Studien zur Wirksamkeit solcher Intensivtagebücher sind bislang kaum vorhanden. Allerdings: Die Symptome von Angst- und depressiven Störungen lassen sich reduzieren. Zum aktuellen Zeitpunkt gestaltet sich die methodische Untersuchung der Wirkung von Intensivtagebüchern schwierig, da einheitliche Vorgaben zu deren Umsetzung und Gestaltung fehlen (z. B. wie viele Einträge werden täglich verfasst, wer sollte diese Einträge schreiben etc.). Auch zu möglichen Nebenwirkungen gibt es zum aktuellen Zeitpunkt noch keine Ergebnisse [38].
Posttraumatische Beschwerden. Eine besondere Bedeutung kommt auch der hausärztlichen Versorgung zu. Die Symptome der PTBS treten innerhalb der ersten sechs Monate nach dem traumatischen Ereignis auf. Zu diesem Zeitpunkt sind die meisten Patienten bereits entlassen und befinden sich wieder im häuslichen Umfeld [47]. Zu empfehlen ist das aktive Ansprechen auf mögliche Symptome, da Patienten mit posttraumatischen Beschwerden womöglich ein Vermeidungsverhalten verinnerlicht haben [39]. Mit einer verzögerten oder fehlenden Diagnosestellung verschiebt sich auch der Beginn der adäquaten Therapie. Ein mögliches Fokus-Screening ist der Primary-Care-PTSD-Screen [39].

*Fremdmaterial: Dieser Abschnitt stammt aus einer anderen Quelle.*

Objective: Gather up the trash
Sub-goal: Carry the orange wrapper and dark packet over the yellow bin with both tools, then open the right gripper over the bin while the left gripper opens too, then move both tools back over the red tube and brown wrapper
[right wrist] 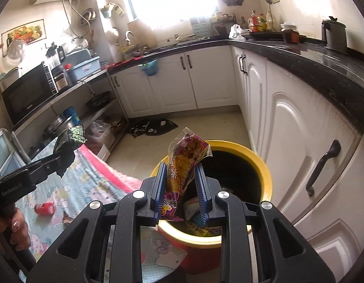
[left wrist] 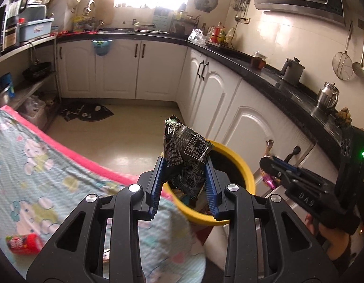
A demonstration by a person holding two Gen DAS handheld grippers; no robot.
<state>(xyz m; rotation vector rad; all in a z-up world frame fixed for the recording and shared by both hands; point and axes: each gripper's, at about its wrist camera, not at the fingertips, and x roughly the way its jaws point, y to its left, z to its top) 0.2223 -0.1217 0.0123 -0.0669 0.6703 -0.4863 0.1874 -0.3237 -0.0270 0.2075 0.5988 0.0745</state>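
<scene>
Trash, left: crumpled black printed foil wrapper (left wrist: 185,151), centre of frame, standing above the bin's rim.
Left gripper (left wrist: 184,165): clenched on that wrapper, blue pads pressing both sides.
Trash, right: glossy yellow-and-purple snack packet (right wrist: 184,162), centre of frame, over the bin's mouth.
Right gripper (right wrist: 180,167): grasping the packet.
Bin: round yellow-rimmed waste bin (right wrist: 264,167), wrappers visible inside.
Surroundings: red drink can (right wrist: 44,208) lying lower left on pastel cartoon-print cloth (left wrist: 40,155); white cabinet doors (right wrist: 299,127) at right.

The bin (right wrist: 264,165) stands between the table (right wrist: 75,188) and cabinets (right wrist: 288,122).
</scene>
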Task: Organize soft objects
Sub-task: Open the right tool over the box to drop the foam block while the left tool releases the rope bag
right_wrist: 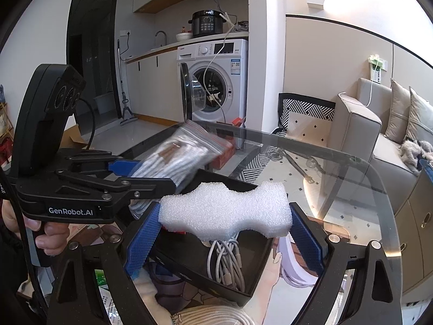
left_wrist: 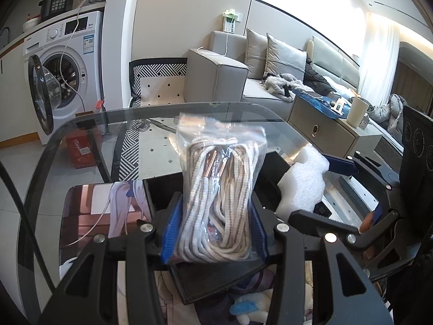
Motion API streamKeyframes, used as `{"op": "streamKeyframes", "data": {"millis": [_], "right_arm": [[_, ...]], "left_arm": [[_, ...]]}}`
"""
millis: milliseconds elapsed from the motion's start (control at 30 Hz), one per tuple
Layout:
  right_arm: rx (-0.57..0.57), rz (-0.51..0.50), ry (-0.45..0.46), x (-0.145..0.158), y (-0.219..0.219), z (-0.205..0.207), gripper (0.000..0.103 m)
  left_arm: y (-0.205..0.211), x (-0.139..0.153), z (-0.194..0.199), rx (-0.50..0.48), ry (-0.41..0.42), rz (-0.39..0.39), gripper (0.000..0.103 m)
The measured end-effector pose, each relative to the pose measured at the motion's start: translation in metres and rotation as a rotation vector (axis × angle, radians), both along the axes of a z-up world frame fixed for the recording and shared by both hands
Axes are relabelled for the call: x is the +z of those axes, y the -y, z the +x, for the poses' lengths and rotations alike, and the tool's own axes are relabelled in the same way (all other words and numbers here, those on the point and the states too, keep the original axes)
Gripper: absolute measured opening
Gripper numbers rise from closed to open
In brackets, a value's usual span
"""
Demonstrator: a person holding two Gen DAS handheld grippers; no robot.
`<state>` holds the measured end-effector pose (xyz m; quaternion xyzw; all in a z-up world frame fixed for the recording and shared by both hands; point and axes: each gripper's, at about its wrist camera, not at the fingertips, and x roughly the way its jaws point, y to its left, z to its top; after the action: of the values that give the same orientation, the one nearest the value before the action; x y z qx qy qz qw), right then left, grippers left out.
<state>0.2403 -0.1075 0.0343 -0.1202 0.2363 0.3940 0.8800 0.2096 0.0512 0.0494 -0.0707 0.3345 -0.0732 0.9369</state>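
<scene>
Cords sealed in a clear zip bag sit clamped between the blue pads of the left hand-held gripper, pinched across the middle so the floppy bundle stands upright. The right hand-held gripper squeezes a white foam block by its ends. Both hang over a black tray on the glass surface, where white cables already lie, likely their destination.

Grey sofa, washing machine, tiled floor.
</scene>
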Motion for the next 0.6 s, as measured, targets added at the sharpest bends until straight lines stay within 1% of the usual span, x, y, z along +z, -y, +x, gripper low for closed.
{"op": "streamKeyframes", "data": {"millis": [367, 400, 433, 467, 500, 533, 567, 600], "right_arm": [[0.021, -0.042, 0.000, -0.011, -0.011, 0.011, 0.092], [0.024, -0.047, 0.001, -0.012, -0.012, 0.012, 0.092], [0.023, -0.050, 0.011, -0.013, -0.013, 0.011, 0.095], [0.021, -0.050, 0.021, -0.012, -0.013, 0.011, 0.100], [0.015, -0.047, 0.034, -0.012, -0.012, 0.009, 0.102], [0.016, -0.042, 0.038, -0.012, -0.010, 0.009, 0.102], [0.018, -0.039, 0.035, -0.011, -0.008, 0.007, 0.102], [0.013, -0.038, 0.035, -0.011, -0.006, 0.007, 0.102]], "left_arm": [[-0.004, -0.012, 0.005, 0.010, -0.009, -0.016, 0.045], [-0.006, -0.012, 0.004, 0.015, -0.009, -0.017, 0.045], [-0.007, -0.011, 0.003, 0.020, -0.012, -0.017, 0.045], [-0.008, -0.011, 0.002, 0.023, -0.016, -0.016, 0.046], [-0.009, -0.011, 0.001, 0.025, -0.022, -0.013, 0.048], [-0.010, -0.010, -0.001, 0.021, -0.018, -0.017, 0.050], [-0.011, -0.009, -0.003, 0.019, -0.014, -0.021, 0.056], [-0.011, -0.007, -0.007, 0.015, -0.005, -0.027, 0.060]]}}
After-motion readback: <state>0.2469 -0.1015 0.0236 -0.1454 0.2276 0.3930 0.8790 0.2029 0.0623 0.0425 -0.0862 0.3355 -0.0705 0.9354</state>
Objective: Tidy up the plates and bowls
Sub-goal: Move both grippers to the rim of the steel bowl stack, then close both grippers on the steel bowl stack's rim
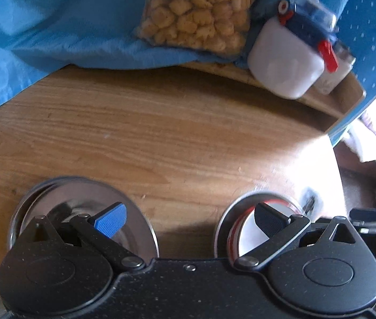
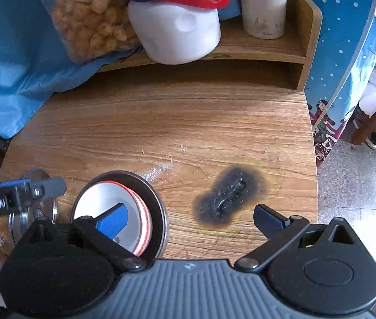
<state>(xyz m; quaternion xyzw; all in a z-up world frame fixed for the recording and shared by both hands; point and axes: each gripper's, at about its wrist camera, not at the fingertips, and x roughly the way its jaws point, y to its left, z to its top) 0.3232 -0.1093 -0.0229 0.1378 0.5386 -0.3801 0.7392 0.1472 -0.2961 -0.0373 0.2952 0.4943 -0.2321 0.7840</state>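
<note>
In the left wrist view a shiny steel bowl [image 1: 134, 220] sits under my left finger and a steel bowl [image 1: 230, 220] holding a white red-rimmed dish [image 1: 249, 228] sits under my right finger. My left gripper [image 1: 188, 220] is open and empty above the wood between them. In the right wrist view the steel bowl [image 2: 158, 207] with the white dish [image 2: 103, 202] lies low left, the other steel bowl [image 2: 37, 178] further left under the left gripper. My right gripper [image 2: 190, 220] is open and empty, its blue finger over the dish.
A wooden table [image 2: 174, 133] carries a black burn mark [image 2: 228, 199]. On the back shelf [image 2: 267, 50] stand a white jug with red handle [image 2: 180, 29], a white flask [image 2: 263, 8] and a bag of snacks [image 2: 92, 18]. Blue cloth [image 2: 15, 61] hangs left.
</note>
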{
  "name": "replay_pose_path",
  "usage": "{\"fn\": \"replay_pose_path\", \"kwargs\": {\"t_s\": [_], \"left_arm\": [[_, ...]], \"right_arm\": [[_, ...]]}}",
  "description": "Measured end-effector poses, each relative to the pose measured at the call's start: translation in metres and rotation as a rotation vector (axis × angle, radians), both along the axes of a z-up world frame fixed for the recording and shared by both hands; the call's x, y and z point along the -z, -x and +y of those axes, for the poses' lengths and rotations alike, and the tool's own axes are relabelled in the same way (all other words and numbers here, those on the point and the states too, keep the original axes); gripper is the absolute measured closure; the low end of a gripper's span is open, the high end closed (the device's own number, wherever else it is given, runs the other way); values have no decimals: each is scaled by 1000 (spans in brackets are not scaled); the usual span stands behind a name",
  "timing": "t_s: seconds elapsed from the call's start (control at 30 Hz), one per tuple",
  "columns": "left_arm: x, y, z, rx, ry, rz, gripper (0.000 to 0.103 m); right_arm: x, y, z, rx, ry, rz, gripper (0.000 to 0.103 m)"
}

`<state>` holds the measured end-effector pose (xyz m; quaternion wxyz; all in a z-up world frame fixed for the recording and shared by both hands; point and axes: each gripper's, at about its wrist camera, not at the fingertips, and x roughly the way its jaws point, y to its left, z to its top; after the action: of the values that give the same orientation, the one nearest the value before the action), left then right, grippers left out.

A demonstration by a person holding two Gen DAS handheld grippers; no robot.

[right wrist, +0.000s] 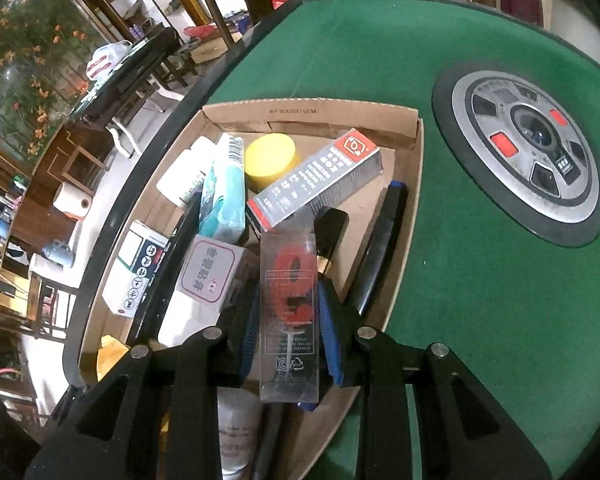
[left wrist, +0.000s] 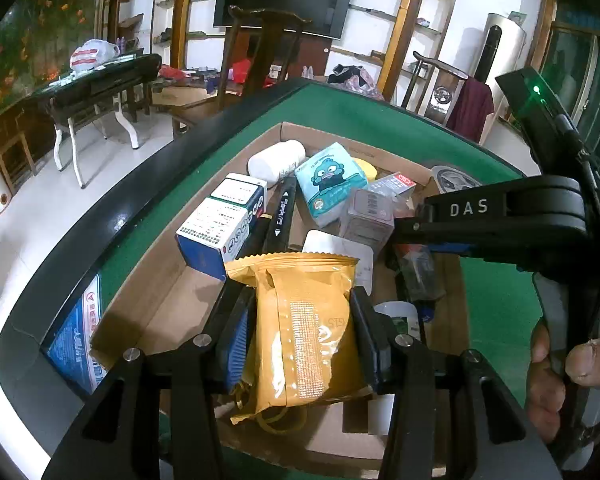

- Möglichkeiten zur Reduktion von Traumafolgestörungen auf der ITS
- Erfassung prätraumatischer und biografischer Risikofaktoren [18, 20, 21, 22]
Fehlende Standards
Die Besonderheit des Settings ITS besteht darin, dass kritisch kranke Patienten im Fokus stehen. Die intensivmedizinische Behandlung ist demnach zwingend notwendig, um deren Überleben zu sichern, sodass die Exposition mit den identifizierten Risikofaktoren häufig nicht vermeidbar ist. Die klinische Forschung in der Intensivmedizin stellt ein sehr sensibles Handlungsfeld dar. Mit fehlenden Standards geht eine reduzierte Vergleichbarkeit der Ergebnisse einher (z. B. durch unterschiedliche Sedierungspraktiken). Darüber hinaus einschränkend wirkt die fehlende Datenlage in der Pflegewissenschaft, sodass die pflegewissenschaftliche Perspektive und pflegerische Maßnahmen nur eingeschränkt abbildbar sind.